At 10mA, 1%, constant current outputs 4 lm vs 2.2 (almost double), and uses 0.027W vs 0.034W. Constant current efficiency is more than double that of PWM.

Once you exceed a certian frequency with PWM, your eyes integrate the individual pulses into a continuous light source, the apparent brightness which is equal to the average brightness over time. Thus, the calculated output due to the PWM duty cycle matches exactly with what your eyes will percieve the brightness to be.

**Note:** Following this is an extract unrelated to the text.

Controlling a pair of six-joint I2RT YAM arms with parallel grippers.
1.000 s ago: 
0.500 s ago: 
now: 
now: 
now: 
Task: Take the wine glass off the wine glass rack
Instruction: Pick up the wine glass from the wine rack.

Notice that with PWM, things don't get any more efficient with lower current, which is a defining characteristic of LEDs. PWM is less efficient than constant current for dimming LEDs. People do not use PWM to increase efficiency with LEDs, they use it to reduce the color shifting that happens when you dim an LED. However, the color shifting is not something that's noticable or that even matters for general lighting applications, so when trying to efficiently dim an LED, PWM is definitely not the way to go.


----------



## LightForce (Nov 9, 2007)

Thanks alot evan9162 

Yes, this is obvious what you said. But I've heard somewhere, I think even here on CPF that human retina detects the maximum luminosity, rather than an average, so being right with this theory perceived brightness will follows nonlinearly with linear change of duty ratio (higher at low duties). I wonder if it's true, especially that you said it's not.

D.


----------



## evan9162 (Nov 9, 2007)

It's not true. There's so much misinformation about PWM dimming here, it's sad. People just make assumptions rather than sit down and do the math. We have to debunk the PWM myth at least every 6 months here. It's been happening that way for at least 5 years, if not more.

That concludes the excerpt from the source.